National Infrastructure Minister Ariel Sharon, a member of the ministerial committee set up last week to craft the proposals, has developed detailed maps providing for Israeli annexation of two relatively thick swaths of territory that would serve as buffers between the West Bank and Jordan as well as along the pre-1967 border between Israel and the West Bank.
Despite his hawkish map-making, Sharon has been sounding a moderate tone on the interim redeployment.
What is important above all, he said, is to achieve “strategic coordination” with the United States over Israel’s long-term security interests in the West Bank. Once that is in place, Sharon argued, Israel could afford to be generous in the second redeployment and need not rule out a third redeployment, as prescribed by the 1995 Interim Agreement.
Under the Interim Agreement, Israel was to carry out three redeployments in the West Bank by mid-1998.
The first phase, rejected in March by the Palestinians because Israel would relinquish about 2 percent of the West Bank territory, was never implemented.
The Cabinet is scheduled to discuss Sunday proposals that Netanyahu presumably could bring to his Dec. 17 meeting with Albright in Paris. But sharp divisions within the Cabinet make an agreement on any concrete proposal doubtful.
Hard-liners in the Cabinet have said openly that they hope last week’s decision-in-principle to offer a redeployment will remain a dead letter.
Transport Minister Yitzhak Levy, of the National Religious Party, objected strenuously to the idea that Israel present specific proposals for the interim redeployment and the permanent-status settlement “in accordance with the secretary of state’s timetable, when we have not held serious discussions on these basic questions for 30 years.”
Foreign Minister David Levy warned the Cabinet that the Clinton administration wants a credible, sizable redeployment now — not mere words about future security guidelines.
Levy reportedly brushed aside Netanyahu’s protestations that Albright had not pressured him.
The foreign minister suggested that it is time for Israel to confront reality and decide if it wishes to cooperate in the initiative or to reject it.

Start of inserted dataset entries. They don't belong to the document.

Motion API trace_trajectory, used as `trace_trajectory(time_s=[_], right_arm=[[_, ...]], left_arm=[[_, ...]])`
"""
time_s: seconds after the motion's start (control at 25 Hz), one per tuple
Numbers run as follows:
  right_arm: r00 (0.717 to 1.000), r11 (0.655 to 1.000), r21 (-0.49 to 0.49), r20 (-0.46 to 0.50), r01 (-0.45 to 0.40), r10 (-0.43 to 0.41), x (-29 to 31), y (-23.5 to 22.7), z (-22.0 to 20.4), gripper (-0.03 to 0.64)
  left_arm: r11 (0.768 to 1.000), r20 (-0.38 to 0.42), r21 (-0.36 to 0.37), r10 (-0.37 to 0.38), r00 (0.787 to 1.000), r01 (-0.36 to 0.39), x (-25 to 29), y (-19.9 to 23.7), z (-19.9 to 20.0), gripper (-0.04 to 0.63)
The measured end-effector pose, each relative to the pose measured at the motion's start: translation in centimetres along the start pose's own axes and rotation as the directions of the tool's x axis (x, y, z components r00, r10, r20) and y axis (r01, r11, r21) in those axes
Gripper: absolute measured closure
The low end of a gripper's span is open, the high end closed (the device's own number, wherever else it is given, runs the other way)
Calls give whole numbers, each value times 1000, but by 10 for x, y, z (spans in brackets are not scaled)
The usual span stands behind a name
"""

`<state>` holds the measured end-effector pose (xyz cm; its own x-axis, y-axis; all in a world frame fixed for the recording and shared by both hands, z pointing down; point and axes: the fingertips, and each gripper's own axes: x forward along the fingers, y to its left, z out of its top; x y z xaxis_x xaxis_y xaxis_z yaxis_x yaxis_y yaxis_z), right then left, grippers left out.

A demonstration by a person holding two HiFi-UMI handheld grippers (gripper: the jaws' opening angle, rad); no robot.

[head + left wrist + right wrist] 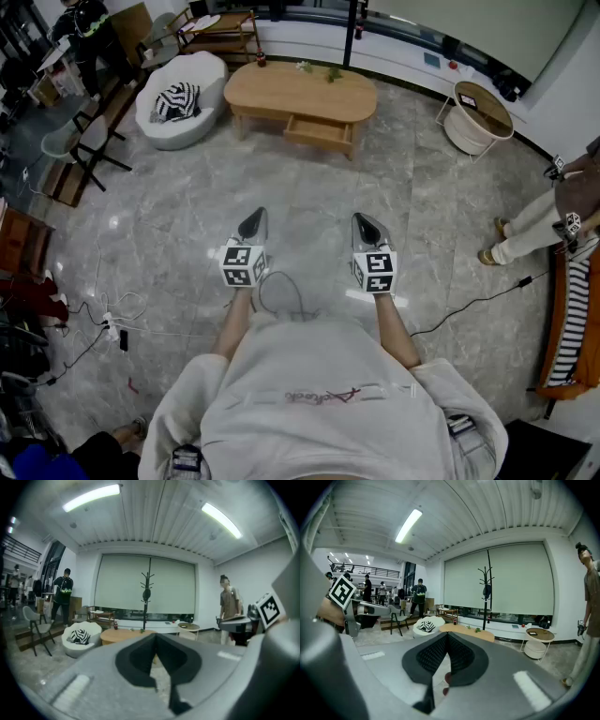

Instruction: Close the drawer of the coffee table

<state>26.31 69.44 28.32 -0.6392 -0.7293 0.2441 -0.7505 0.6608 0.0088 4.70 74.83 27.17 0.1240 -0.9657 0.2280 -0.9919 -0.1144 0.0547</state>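
Both pairs of jaws are pressed together with nothing between them, the left gripper (256,221) and right gripper (367,225) held side by side in front of the person and tilted slightly down over the grey stone floor (309,202). The coffee table (300,87) stands well apart, across the room, and its drawer (319,132) juts out from the near side, apparently about halfway, though that is hard to judge from here. Nothing of the closing is done: the approach and the push are both left.
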Motion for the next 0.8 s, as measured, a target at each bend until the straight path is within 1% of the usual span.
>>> trace_trajectory(time_s=[0.24,0.4,0.56,0.8], right_arm=[[1000,1000,1,16,-26,26,-4,-14,3,614],[999,999,-10,15,-43,44,-6,-21,-3,614],[998,998,-10,2,-61,61,-11,-24,-14,614],[996,996,-7,-5,-89,89,0,-19,-20,614]], left_arm=[[1000,10,11,11,1000,-11,9,-16,7,598],[1000,15,10,28,999,-28,9,-27,4,598],[1000,1,3,29,1000,-29,9,-42,-9,598],[999,-12,-5,40,999,-40,10,-40,-18,597]])
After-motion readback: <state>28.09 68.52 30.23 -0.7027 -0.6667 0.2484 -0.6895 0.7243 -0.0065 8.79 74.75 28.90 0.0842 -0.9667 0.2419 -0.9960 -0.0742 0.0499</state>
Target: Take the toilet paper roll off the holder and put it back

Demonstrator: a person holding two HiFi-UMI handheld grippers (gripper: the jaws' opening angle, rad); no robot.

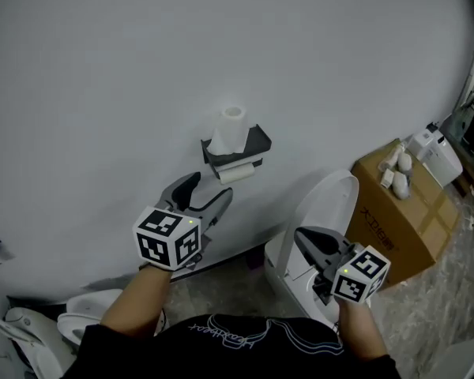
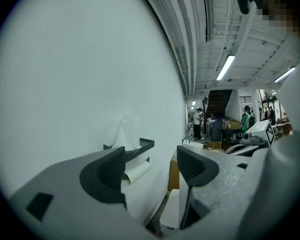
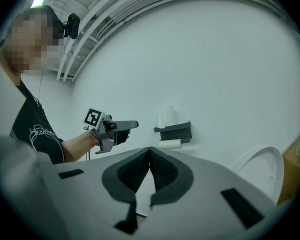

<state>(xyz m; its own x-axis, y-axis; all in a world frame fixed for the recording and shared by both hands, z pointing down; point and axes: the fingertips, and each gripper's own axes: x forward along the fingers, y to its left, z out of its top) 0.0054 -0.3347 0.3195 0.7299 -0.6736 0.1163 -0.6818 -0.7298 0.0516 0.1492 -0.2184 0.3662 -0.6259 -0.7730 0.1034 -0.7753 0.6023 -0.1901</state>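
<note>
Judging by how things lie, the task is either not begun or already finished, and the pictures cannot say which. The dark wall holder (image 1: pixel 257 142) carries both its white pieces: an upright toilet paper roll (image 1: pixel 227 133) stands on its top shelf, and a thinner roll (image 1: pixel 237 174) lies crosswise on the bar beneath. Nothing is lifted off and nothing is held.

The left hand-held gripper (image 1: pixel 209 189) points up at the holder from below and to the left, near it but not touching. Its jaws stand wide apart with only the wall and the holder seen between them in the left gripper view. The right hand-held gripper (image 1: pixel 306 239) hangs lower, well apart from the holder and over the white toilet (image 1: pixel 324 204). Its jaws are pressed together at the tips with nothing between them. If a cycle lies ahead, all of it is left — reach, grasp, lift off, set back — and the left one looks the better placed to start.

As for writing, little can be read. The cardboard box (image 1: pixel 403 227) beside the toilet bears dark print on its side, too small to make out. The person's black shirt (image 1: pixel 221 346) shows a line of pale cursive script that I cannot read with confidence. The cubes on both grippers carry black-and-white square markers, not words. The holder and both rolls show no label.
</note>
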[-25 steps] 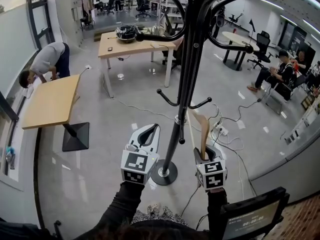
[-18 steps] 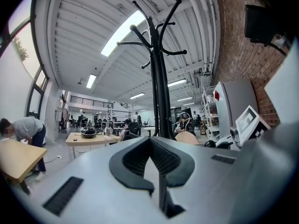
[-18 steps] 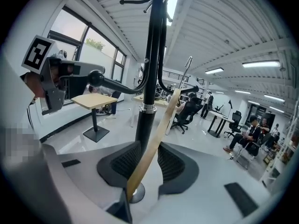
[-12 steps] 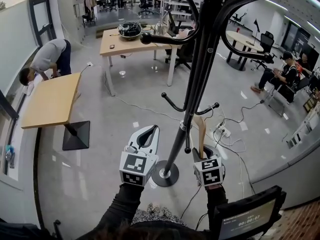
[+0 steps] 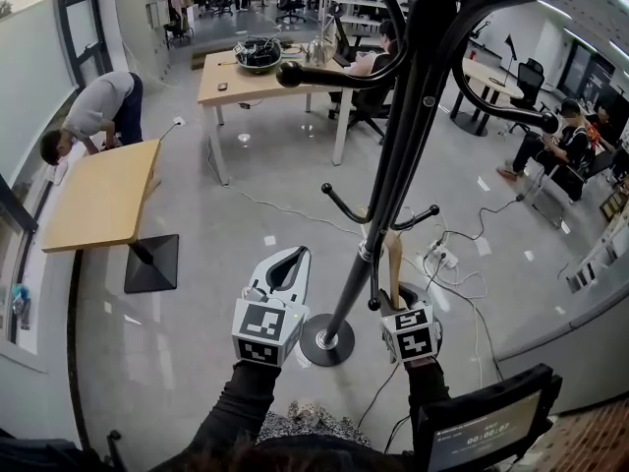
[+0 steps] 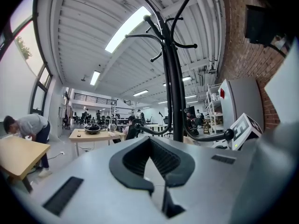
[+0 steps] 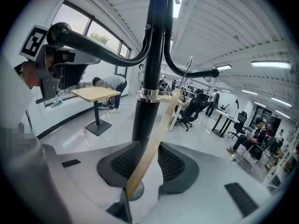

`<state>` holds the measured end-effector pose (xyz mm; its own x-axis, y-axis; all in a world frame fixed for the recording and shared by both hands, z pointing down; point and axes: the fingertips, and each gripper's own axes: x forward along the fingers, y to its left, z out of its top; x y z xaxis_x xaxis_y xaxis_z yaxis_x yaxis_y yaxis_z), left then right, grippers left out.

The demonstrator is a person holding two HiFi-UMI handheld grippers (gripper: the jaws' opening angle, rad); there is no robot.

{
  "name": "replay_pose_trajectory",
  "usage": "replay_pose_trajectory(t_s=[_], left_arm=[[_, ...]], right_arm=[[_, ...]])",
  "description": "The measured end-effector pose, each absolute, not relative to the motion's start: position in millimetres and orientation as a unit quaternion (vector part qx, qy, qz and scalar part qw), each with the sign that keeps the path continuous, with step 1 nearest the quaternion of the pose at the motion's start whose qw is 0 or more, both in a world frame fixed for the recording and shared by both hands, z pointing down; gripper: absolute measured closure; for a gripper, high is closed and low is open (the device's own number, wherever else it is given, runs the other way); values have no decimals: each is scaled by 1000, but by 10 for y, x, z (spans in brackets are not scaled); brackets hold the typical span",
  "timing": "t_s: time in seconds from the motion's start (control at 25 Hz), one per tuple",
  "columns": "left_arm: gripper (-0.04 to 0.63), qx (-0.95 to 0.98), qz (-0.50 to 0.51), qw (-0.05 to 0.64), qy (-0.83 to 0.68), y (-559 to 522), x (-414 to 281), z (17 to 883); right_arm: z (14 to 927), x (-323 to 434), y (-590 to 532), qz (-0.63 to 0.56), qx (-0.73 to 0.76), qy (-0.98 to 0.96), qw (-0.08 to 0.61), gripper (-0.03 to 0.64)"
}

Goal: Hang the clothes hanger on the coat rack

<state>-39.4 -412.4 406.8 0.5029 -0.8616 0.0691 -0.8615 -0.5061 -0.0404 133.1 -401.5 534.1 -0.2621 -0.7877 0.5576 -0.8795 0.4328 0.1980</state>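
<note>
The right gripper [image 5: 396, 295] is clamped on the lower end of the wooden clothes hanger [image 5: 393, 262], just right of the coat rack [image 5: 391, 170] pole. The hanger rises alongside the pole towards the rack's low hooks (whether its metal hook touches one, I cannot tell). Just left of the pole, above the rack's round base [image 5: 327, 339], the left gripper [image 5: 303, 252] has its jaws pressed together on nothing. Beyond the rack stands a wooden table [image 5: 257, 88]; far to its left a person [image 5: 93, 116] bends over another table [image 5: 98, 197].
</note>
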Motion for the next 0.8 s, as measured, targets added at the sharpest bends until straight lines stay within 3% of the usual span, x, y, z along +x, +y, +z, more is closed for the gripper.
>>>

Political observers here, impressed by the vehemence of Levy’s remarks, quickly linked the foreign minister’s performance to coalition rumblings, speculating that Levy and his Gesher faction may be contemplating bolting from the government.
Yisrael Ba’Aliyah leader Natan Sharansky also warned that he would not stand by passively if the government brought about the effective collapse of the peace process. Sharansky made it clear that his Russian immigrant constituency wants to see the process move forward.
Given the discord in the Cabinet, some observers were suggesting this week that Albright’s unexpected vigorous involvement — she in effect summoned Netanyahu and Arafat back to Europe next week to meet with her again — has hastened the government’s “moment of truth.”
While cynics viewed the Cabinet decision to agree to a redeployment as meaningless, other observers saw it as postponing an inevitable showdown between hard-liners and moderates, who genuinely want to offer a meaningful redeployment and thereby attempt to put the peace process back on track.
Now, with a sudden sense that Albright is “breathing down Israel’s neck,” the moment of truth for the Netanyahu government seems much more real and imminent.